Because data warehouse projects are part of a program,  documentation becomes critical to the overall maintenance and  sustainability of the environment. Developers, data modelers,  architects come and go in projects but understanding why they did  what they did must remain. We all know that documentation and  impact analysis capabilities help lower risk for future changes to the  data warehouse environment. Unfortunately, documentation is the  last thing most team members want to do – it is difficult, not very  interesting to do, and gets out of sync very quickly. Removing the  drudgery of creating documentation is certainly welcomed. That is  the beauty of automation – documentation is automatically created  and maintained, leading to better sustainability and maintainability  of the future data warehouse configurations. 
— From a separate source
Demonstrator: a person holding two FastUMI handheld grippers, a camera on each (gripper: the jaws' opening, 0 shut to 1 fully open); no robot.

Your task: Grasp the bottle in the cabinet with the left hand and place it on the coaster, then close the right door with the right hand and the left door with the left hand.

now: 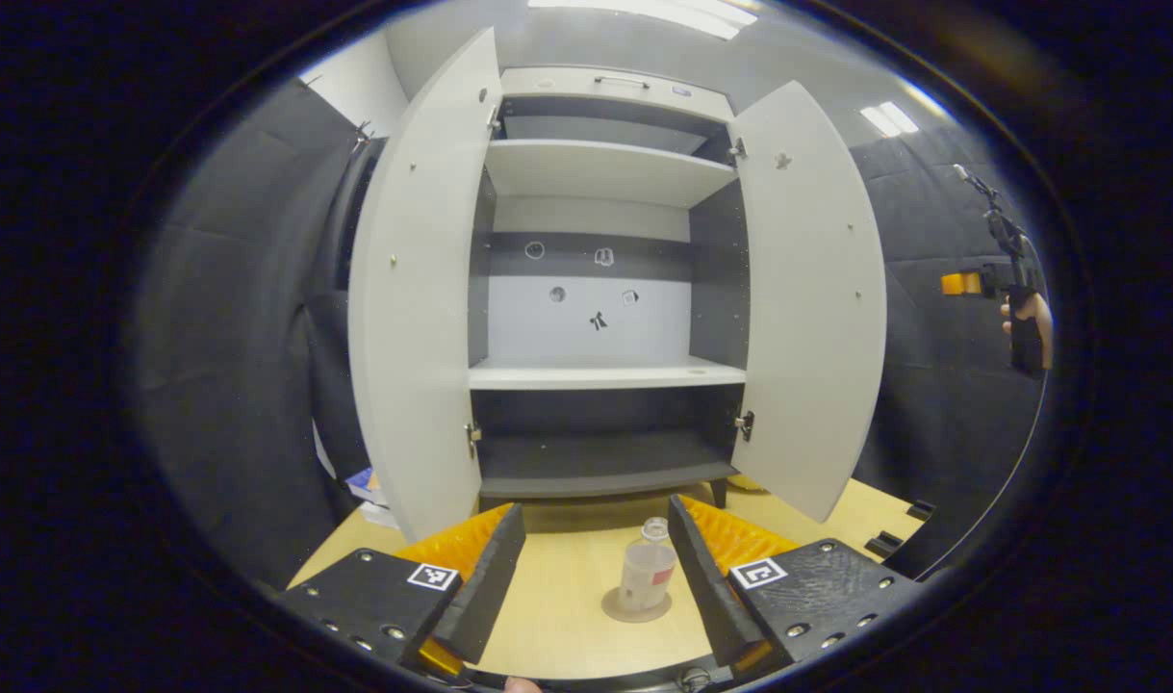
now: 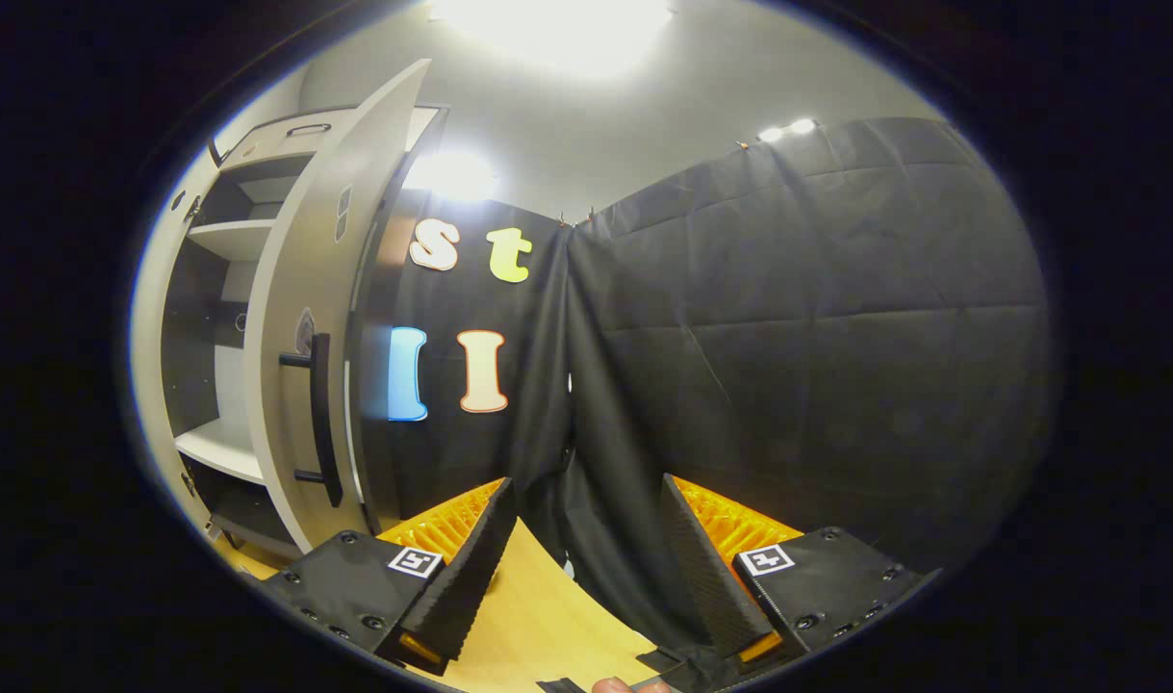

The final justification must be the cost factor. Any technology that  increases the productivity and efficiency of the implementation team results in reduced costs and lower risk for the overall  implementation. Data warehouse automation results in a team that  can turn on a dime and be far more innovative. The ability to fast track migration and new cloud-based data infrastructure projects  not only reduce implementation costs and risk, it ensures that  companies are in a better position to reap the ongoing benefits the  cloud provides sooner. 

Migrating to Cloud Data Warehouses

The migration of many data warehouse capabilities to cloud  computing environments seems inevitable but it doesn’t have to be  onerous. Just remember – there is no silver bullet that replaces sound  design and deployment practices. However, the complexity involved  with these migrations can be greatly simplified by using data  warehouse automation technology.  

With automation, the entire analytics environment development  becomes more consistent, reliable, and reusable. Workflows are more  efficient and effective, leading to faster deployments and higher  overall satisfaction rates from the business community. 

Because documentation of the entire environment is painlessly created  and updated, new additions as well as maintenance and sustainability  of existing functionalities are easier, even in the face of constantly  changing requirements. The team gains a sense of confidence and  competence in the face of what could be a daunting effort.